Product Service and Evaluation
After the product or service is delivered, a buyer then evaluates the entire purchasing experience. This experience can be communicated to the merchant in the form of a compliment or complaintor no comment at all. The buyer can relate his or her experience to consumer-oriented organizations such as BizRate, other shoppers on community bulletin boards, or can file a complaint with one of the complaint services on the Net.
iShip Puts the Consumer in Control
iShip (http://home.iship.com/) lets consumers price, compare, track, and manage shipments over the Internet. Consumers can see what kind of deal they received on shipping or do their research ahead of time to make sure they're charged a reasonable shipping rate by the e-tailer.
For when an e-tailer has failed to satisfy its customers, a number of complaint services have sprung up on the Net where not only can consumers air their grievance, but the service will actually take up their cause and seek to resolve the customer complaint with the merchant.

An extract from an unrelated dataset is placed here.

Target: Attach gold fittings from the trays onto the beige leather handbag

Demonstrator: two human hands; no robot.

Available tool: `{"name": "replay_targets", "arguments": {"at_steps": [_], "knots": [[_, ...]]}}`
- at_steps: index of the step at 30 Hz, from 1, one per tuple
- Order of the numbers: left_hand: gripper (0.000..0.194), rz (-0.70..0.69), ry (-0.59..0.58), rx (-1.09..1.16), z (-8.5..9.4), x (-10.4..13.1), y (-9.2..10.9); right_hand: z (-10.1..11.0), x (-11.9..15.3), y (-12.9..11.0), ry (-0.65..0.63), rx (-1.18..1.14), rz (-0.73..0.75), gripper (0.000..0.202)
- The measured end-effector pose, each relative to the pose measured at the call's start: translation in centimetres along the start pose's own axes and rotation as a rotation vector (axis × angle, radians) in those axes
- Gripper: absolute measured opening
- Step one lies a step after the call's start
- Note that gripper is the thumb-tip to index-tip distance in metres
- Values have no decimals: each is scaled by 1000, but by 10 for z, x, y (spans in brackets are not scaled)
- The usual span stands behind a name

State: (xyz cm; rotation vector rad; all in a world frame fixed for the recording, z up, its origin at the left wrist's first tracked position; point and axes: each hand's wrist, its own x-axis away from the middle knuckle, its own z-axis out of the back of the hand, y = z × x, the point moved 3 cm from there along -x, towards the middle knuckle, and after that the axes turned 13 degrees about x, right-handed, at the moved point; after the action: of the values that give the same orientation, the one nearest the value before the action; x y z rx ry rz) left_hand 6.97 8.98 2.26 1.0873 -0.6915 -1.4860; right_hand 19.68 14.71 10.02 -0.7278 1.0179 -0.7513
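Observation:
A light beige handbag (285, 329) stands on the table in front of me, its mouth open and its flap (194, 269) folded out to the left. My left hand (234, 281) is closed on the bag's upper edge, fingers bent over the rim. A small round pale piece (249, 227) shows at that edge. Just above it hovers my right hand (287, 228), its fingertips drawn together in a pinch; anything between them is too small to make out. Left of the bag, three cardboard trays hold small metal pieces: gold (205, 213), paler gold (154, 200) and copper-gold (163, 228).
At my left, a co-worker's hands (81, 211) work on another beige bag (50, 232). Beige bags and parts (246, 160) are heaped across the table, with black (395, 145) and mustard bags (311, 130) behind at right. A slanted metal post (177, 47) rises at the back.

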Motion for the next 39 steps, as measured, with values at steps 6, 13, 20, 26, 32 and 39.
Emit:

Companies such as Digisolve (http://www.calib.co.za/digisolve/) provide free complaint resolution services and statistical information on e-tailers such as the number of complaints logged against a company along with the average time of resolution.
The question is where can your e-business fit in the Customer Buying Cycle? Do you need to become one or all these information companies to succeed?
The answer is no.
By understanding that valuable information can be collected on customers and potential customers, and seeing the importance of this collected information in developing a company in the New Economy, you can add an infomediary component to any e-business and position it to sell anything, anywhere, anyway, anytime and at any price to a targeted niche of buyers.
And buyers are not just consumers. They can be other businesses as well.